What is needed: Could you output each line below exactly as it appears, excluding any pictures?

Input data:
········
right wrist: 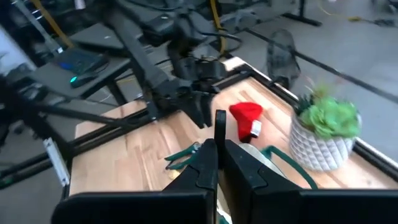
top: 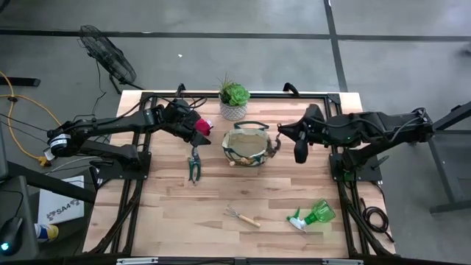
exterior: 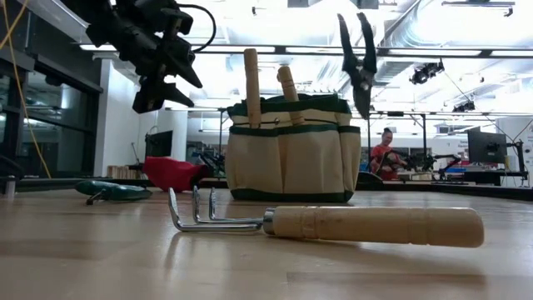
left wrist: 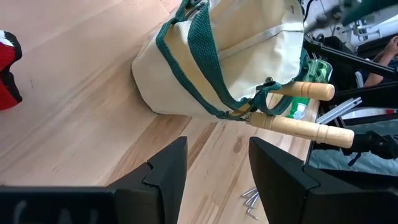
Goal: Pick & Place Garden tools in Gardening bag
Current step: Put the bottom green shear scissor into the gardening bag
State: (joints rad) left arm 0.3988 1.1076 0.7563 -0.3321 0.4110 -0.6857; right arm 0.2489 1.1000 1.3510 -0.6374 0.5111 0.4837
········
Response to the exercise:
right wrist: 
top: 
exterior: 
left wrist: 
Goal: Pick & Place Garden tools in Gardening bag
Current step: Put the bottom green shear scissor into the gardening bag
State: (joints rad) left arm 0.3988 1.1076 0.7563 -0.3321 0.4110 -0.6857; right arm 0.2489 1.1000 1.3510 -0.6374 0.5111 0.4837

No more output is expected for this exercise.